The first phase of the Brexit negotiations was notable not just for the difficulty with which the easiest, for many, part of the talks presented the interlocutors, but also for the united front demonstrated by the EU27.
The second stage of the talks, however, will truly test the unity of the remaining member countries.
The UK will attempt to implement its traditional approach of ‘divide and rule’ in this most crucial of instances, knowing that each country values their relationship with London differently, with emphasis varying according to economic, political or other interests.
Cyprus, for instance, is seen by the UK as a likely ally in these negotiations.
The dependence of Cyprus on banks and the financial sector in general has been somewhat reduced following the harsh lessons of the 2013 crisis. Yet, services, and mainly financial services, are still a very big part of the Cypriot economy and a pivotal element in the current administration’s future growth and economic development plan.
Nicosia is one of the surest bets in the eyes of the British for getting support for the UK call for a comprehensive future trade deal with the EU which would, unprecedentedly for Brussels, include special treatment for a third country’s financial services – a hard sell though not just to Brussels, but mainly to Paris and Berlin.
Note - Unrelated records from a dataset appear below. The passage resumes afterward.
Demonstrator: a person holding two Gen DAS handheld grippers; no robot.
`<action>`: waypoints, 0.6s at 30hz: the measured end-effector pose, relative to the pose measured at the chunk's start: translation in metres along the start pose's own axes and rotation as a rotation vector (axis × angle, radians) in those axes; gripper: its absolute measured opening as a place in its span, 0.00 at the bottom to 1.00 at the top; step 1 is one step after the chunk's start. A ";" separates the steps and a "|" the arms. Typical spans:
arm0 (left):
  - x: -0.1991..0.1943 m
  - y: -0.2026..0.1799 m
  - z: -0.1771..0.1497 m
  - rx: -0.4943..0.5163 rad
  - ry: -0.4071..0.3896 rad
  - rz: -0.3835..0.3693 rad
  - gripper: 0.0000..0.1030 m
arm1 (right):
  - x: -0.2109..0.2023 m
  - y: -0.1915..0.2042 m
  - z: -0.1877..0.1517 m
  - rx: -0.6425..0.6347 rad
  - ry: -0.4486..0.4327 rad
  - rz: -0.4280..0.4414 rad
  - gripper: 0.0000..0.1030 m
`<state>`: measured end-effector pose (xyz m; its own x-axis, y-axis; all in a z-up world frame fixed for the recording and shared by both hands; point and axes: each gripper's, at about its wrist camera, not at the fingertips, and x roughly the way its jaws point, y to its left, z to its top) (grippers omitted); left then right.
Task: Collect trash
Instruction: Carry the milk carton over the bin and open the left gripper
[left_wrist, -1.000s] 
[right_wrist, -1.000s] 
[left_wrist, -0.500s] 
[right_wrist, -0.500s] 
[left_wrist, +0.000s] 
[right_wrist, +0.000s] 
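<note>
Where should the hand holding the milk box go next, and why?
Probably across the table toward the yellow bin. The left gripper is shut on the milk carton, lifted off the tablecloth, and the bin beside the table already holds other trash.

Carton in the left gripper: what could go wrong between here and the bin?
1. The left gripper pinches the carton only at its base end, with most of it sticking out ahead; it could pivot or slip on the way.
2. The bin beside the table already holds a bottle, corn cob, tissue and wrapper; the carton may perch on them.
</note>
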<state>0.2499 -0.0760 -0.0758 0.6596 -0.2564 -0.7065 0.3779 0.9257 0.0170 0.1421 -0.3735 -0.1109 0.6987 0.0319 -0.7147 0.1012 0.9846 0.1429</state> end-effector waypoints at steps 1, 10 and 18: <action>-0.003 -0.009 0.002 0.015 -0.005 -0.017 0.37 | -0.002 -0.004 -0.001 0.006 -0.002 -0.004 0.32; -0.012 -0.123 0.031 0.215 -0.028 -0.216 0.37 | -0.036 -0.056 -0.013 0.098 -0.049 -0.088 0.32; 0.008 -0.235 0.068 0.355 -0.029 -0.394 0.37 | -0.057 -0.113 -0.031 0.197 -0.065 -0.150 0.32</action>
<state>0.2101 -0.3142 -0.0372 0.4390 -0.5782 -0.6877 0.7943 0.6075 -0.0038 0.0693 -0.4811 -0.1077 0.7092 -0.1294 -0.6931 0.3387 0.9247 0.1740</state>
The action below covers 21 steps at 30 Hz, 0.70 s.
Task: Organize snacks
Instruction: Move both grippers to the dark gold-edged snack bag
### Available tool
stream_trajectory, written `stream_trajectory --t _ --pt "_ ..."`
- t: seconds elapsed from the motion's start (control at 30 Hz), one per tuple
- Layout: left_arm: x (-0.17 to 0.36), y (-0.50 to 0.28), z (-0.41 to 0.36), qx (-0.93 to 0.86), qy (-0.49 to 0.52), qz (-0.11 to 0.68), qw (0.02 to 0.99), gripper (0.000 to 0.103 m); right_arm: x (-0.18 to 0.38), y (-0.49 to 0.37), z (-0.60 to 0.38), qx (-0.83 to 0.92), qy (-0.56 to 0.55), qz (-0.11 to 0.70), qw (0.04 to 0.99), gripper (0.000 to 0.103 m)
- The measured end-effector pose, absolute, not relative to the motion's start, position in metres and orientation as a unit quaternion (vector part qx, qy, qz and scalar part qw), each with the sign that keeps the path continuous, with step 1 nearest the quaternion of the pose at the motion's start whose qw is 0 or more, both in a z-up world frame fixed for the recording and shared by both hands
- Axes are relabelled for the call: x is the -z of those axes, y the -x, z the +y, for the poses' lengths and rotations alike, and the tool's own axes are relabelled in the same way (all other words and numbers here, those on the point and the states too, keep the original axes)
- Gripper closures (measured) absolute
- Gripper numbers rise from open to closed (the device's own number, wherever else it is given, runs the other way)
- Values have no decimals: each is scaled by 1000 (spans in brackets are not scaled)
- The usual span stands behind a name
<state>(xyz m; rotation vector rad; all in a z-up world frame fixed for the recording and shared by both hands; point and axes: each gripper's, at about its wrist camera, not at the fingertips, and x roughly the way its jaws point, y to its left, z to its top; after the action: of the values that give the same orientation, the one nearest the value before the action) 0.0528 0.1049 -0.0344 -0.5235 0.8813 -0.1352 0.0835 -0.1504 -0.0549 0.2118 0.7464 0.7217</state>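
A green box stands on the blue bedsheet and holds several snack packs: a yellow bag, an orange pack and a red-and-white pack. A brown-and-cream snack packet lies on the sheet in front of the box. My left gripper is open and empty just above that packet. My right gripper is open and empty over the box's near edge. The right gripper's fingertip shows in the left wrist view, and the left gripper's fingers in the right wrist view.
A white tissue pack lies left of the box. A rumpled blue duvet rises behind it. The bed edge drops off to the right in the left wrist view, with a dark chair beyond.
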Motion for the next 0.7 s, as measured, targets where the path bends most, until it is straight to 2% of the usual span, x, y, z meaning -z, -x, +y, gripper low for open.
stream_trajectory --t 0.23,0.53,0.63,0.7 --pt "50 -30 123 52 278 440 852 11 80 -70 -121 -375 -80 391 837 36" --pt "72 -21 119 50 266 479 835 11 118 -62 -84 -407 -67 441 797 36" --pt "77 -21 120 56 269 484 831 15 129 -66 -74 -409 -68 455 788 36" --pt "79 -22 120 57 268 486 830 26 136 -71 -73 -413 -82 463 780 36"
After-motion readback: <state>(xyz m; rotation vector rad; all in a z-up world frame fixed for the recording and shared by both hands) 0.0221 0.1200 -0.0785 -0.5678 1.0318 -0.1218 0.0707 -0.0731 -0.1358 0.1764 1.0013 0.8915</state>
If tourist exchanges between the UK and the EU are not really expected to be significantly affected after Brexit, there is a reason to be concerned about Cypriots living in or planning to come to the UK and vice versa. A deal on the current Cypriot residents of the UK (and the ones that will settle before 29 Mach 2019) has finally been reached, but it must be noted that a failure to reach a deal on the future relationship might alter elements of the deal. “We don’t want a no deal outcome. But in such a case we couldn’t guarantee that the deal on EU citizens’ rights would be implemented exactly as it has been spelled out now,” a Department for Exiting the EU official told IBNA.
In such a scenario one could assume that the rights of family members of a “settled EU citizen” might not eventually be set in stone, as the phase 1 deal suggests.
Cyprus, having such a populous and active community in the UK, could not afford to risk a breakdown in talks during the second phase of the Brexit negotiations.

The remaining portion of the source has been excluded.